Less familiar but equally interesting is the book from which Scott acknowledges that he partly drew the portrait of the immortal Dugald: "Monro, his expedition with the worthy Scots' regiment called Mackey's regiment, levied in August, 1626, by Sir Donald Mackey, Lord Rhees, Colonel for his Majestie's service of Denmark, and reduced, after the battle of Nerling, to one company in Sept., 1634, at Worms in the Paltz ...first under the magnanimous king of Denmark...and afterwards under the invincible king of Sweden during his Majestie's life-time," etc.

Monro afterwards served the Covenant in Scotland, and got handsomely beaten by Montrose, but his book is one of the most entertaining that ever was produced on the military art, and I shall have frequent occasion to quote from him. His opening pages in Part II well illustrate the method, which Gustavus employed in levying troops, and the readiness of Scotchmen to serve for pay. "Our regiment," he says, "being thanked off by his Majestie of Denmark in May 1629, my Colonel being in England, I, hearing his Majestic of Sweden much engaged against the Pole in Spruce [Prussia], did stand in great need of a supply of foote, thought it was a fit time for me, being out of service, to offer my service unto his Majestie of Sweden." So he sent to treat with Gustavus for a commission and money, on terms to which the King instantly agreed. The regiment was then collected together and some companies sent to garrisons in Prussia, others to Sweden, till they should be ready to cross into "Dutch land," The Colonel (Lord Reay) came back and joined Monro in Denmark ; they crossed to Sweden, and made the winter journey from Gothenburg to Stockholm, visiting on the way " that worthy Cavaliere, Colonel Alexander Hamilton at his workehouses in Urbowe" (Orebro, which, by the way, Whitelocke in his "Swedish Embassy" calls Horseborough), "being then employed in making of cannon and fireworks for his majestie."

From the early part of the fifteenth century, and until far on in the sixteenth, the Scots had been in the habit of selling their swords to the court of France; later they found in the Netherlands a field for their valour, their Protestantism, and, it must be confessed, their cupidity ; and they were now proving themselves among the best, but by no means among the best-behaved, foreign troops that served on either side in the Thirty Years' War. The spirit in which such men as Monro undertook the life of mercenaries was perhaps ;I little more religious than that described in the Forfarshire song :

"Oh, Randal was a bonnie lad when he gae'd awa To fight the foreign loons in their ain countrie"

but, after all, it was little different in substance. Neither of them much cared what foreign loons he fought, or in whose service.
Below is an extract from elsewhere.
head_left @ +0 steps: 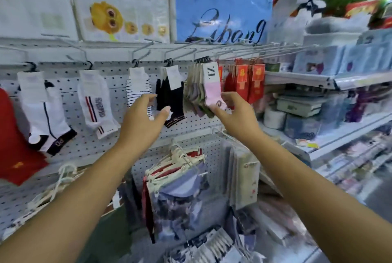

Three Scotch and two English regiments at first seem to have followed the King of Sweden, but I cannot ascertain their exact strength. Besides this, Colonel Falkenberg had been sent to Holland, and another man to Denmark, to raise troops. A large quantity of the disbanded Poles, Brandenburgers, and Dantzickers passed into the Swedish service; and in the Hanseatic cities , and all along the coasts of Mecklenburg and Pomerania, recruiting went on, chiefly by Leslie's agency from his fastness at Stralsund.

The total strength of the army, counting the troops in Prussia, Livonia, and Stralsund, is given in the spring of 1630 as seventy-six thousand. It must be remembered that Wallenstein had not yet been dismissed, and had on foot a victorious army of near one hundred thousand; while Tilly, with from thirty to thirty-five thousand, was giving proof that a "ragged soldier with a bright musket" can do most things that are required of him.

Gustavus, however, at his first landing in Germany, determined to take with him only thirteen thousand men, of which two regiments of cavalry and four of infantry were Swedes; four other infantry regiments being forrigners. But before the end of the year 1630, other regiments, native and foreign, rapidly followed, making the total in Germany a good forty thousand. Besides this, must be reckoned the perpetually fluctuating garrisons in Prussia and the Baltic Provinces.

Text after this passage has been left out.